2.2 Nucleotide-pair Encoding
The idea of Nucleotide-pair Encoding (NPE) is inspired by the Byte Pair Encoding (BPE) algorithm, a simple universal text compression scheme [41, 42], which has been also used for compressed pattern matching in genomics [43]. Although BPE had lost its popularity for a long time in compression, only recently it again became popular, but for a different reason, i.e. word segmentation in machine translation in natural language processing (NLP). BPE became a common approach for a data-driven unsupervised segmentation of words into their frequent subwords, which facilitate open vocabulary neural network machine translation and improve the quality of translation by reducing the vocabulary size [44, 45]. In this work, we adapt the BPE algorithm for splitting biological sequences into frequent variable length subsequences called Nucleotide-pair Encoding (NPE). We propose NPE as general purpose segmentation for the biological sequence (DNA, RNA, and proteins). In contrast to the use of BPE in NLP for vocabulary size reduction, we use this method to increase the size of symbols from 4 nucleotides to a large set of variable length biomarkers.
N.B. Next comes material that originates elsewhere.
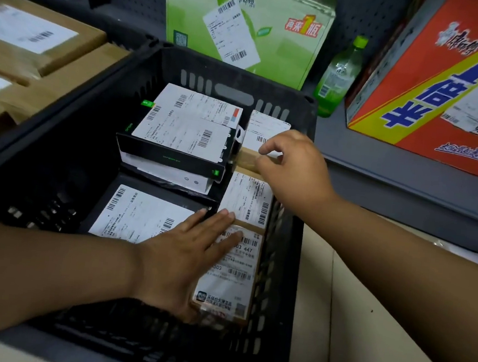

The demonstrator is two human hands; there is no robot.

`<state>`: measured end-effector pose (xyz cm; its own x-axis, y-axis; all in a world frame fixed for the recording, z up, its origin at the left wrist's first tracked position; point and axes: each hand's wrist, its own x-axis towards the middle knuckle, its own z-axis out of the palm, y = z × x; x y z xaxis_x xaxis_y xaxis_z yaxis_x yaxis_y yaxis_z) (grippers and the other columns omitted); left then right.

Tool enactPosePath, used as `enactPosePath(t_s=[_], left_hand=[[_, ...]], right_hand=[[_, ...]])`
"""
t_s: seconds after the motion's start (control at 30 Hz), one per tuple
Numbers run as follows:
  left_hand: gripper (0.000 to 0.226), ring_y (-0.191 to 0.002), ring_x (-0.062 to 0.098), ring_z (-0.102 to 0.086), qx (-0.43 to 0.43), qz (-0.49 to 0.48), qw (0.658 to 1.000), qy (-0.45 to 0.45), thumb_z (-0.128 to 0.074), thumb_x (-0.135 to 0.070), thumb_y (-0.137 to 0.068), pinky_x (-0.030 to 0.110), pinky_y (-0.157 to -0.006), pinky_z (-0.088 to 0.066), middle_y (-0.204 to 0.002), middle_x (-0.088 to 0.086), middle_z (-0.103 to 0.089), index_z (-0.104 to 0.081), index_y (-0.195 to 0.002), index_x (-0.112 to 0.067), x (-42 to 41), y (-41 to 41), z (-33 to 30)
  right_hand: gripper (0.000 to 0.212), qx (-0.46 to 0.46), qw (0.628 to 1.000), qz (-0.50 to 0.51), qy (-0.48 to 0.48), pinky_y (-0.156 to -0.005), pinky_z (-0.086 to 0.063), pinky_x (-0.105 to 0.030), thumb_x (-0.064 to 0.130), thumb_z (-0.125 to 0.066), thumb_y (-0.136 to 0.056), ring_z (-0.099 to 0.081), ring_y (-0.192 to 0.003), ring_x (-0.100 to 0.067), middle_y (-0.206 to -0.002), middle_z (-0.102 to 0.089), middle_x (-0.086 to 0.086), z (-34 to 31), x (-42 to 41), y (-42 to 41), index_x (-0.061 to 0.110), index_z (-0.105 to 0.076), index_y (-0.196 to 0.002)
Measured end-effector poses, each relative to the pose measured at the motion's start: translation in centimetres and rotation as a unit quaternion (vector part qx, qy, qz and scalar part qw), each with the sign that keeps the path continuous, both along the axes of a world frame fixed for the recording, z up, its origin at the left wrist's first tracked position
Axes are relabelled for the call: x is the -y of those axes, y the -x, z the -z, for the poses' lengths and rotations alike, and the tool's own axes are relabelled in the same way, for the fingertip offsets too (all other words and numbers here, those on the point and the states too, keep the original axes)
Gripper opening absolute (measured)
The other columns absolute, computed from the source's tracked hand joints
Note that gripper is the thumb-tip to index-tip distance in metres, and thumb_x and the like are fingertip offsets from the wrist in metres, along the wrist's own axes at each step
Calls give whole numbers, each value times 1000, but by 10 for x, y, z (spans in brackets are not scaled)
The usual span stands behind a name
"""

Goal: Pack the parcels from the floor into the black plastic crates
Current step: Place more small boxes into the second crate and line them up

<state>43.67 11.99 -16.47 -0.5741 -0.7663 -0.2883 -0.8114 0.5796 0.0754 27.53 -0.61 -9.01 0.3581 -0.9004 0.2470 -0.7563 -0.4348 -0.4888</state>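
Observation:
A black plastic crate [287, 245] in front of me holds several labelled parcels. A black box with a white label [177, 142] lies at its far middle, and a flat parcel [137, 214] lies near its left. Along the right wall stand small brown parcels: a far one [263, 130], a middle one [247, 199] and a near one [230, 277]. My left hand [188, 258] lies flat with straight fingers on the near brown parcel. Over the gap between the far and middle parcels, my right hand [290, 162] has its fingers curled, pinching the far parcel's edge.
A second black crate [80, 25] at the left holds large brown cartons [40, 39]. Behind stand a green carton [248, 25], a green bottle [337, 76] and an orange carton [436, 89] on a grey shelf [394, 179]. Pale floor [364, 326] lies at the right.

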Motion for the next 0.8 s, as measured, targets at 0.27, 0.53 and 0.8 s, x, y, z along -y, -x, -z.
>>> enactPosePath(t_s=[0.27, 0.53, 0.8], left_hand=[[130, -128, 7, 46, -27, -2, 996, -81, -57, -79, -64, 38, -111, 25, -146, 1, 43, 36, -139, -26, 3, -6, -20], [84, -144, 11, -6, -126, 12, 981, 148, -36, -66, -87, 32, -117, -3, -157, 0, -12, 4, -150, -28, 14, 13, -67], [75, -122, 20, -41, -196, 53, 953, 223, -38, -52, -87, 28, -99, -28, -133, 5, -48, -16, -149, -17, 42, 116, -113]], right_hand=[[23, 131, 989, 49, 56, -90, -40, -24, 6, -55, -84, -47, -110, -12, -110, -42, 12, -4, -14, 27, 20, -63, -101], [55, -10, 998, 15, 68, -89, -48, -34, 10, -61, -84, -49, -101, -5, -135, -37, -2, -13, -27, 127, 18, -42, -135], [67, -193, 978, 69, 50, -81, -47, -40, 9, -64, -81, -55, -105, -32, -135, -37, -10, -34, -15, 295, 13, -34, -140]])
The input to NPE is a set of sequences. We treat each sequence as a list of characters (nucleotides in the case of 16S rRNA gene sequences). The algorithm finds the most frequently occurring pair of adjacent symbols in the sequences. On the next, we replace all instances of the selected pair with a new subsequence (merged pair as a new symbol). The algorithm repeats this process until reaching a certain vocabulary size or when no more frequently occurring pairs of symbols available. The obtained merging operations can be inferred once from a large set of sequences in an offline manner and then applied to an unseen set of sequences. A simple pseudo-code of NPE is provided in Algorithm 1.
Adapted Byte-pair algorithm (BPE) for segmentation of biological sequences (NPE)
2.3 Standard 16S rRNA gene processing workflow
To evaluate the performance of DiTaxa against the state-of-the-art, we used a standard 16S rRNA gene processing workflow employed in previous studies on 16S rRNA data [46, 47, 48]. Note that throughout this paper “the standard pipeline (STDP)” refers to this workflow:
Obtained 16S rRNA gene sequencing reads are quality controlled and clustered using the Usearch 8.1 software package4, where quality filtering is done with fastq_filter(–fastq_maxee1).
The OTU clusters and representative sequences are determined using the UPARSE algorithm (derep_fulllength : minuniquesize2;cluster_otus : otu_radius_pct3) [49].
The next step is taxonomy assignment using the EZtaxon database [50] as the reference database, and the decision is made by RDP Classifier [51].
The OTU absolute abundance table and mapping file are used for statistical analyses in LDA Effect Size (LEfSe) [34].
2.4 DiTaxa computational workflow
The DiTaxa computational workflow has three main components; (i) NPE representation creation, (ii) phenotype prediction, and (iii) biomarker detection and taxonomic analysis (shown in Figure 1). In this section, these components are described in details.
NPE representation
The first component of DiTaxa is the NPE representation creation. The 16S rRNA gene sequences aggregated from all samples from all phenotypes go through the NPE algorithm 1 for training segmentation operations. Then the segmentation will be applied on sequences to segment sequences into variable length subsequences. We pick the vocabulary size large enough to obtain discriminative 16S rRNA subsequences considered as biomarkers. Each sample will be presented as a count distribution of its subsequences. We propose a bootstrapping scheme to investigate the sufficiency of shallow sub-samples to produce proper representation.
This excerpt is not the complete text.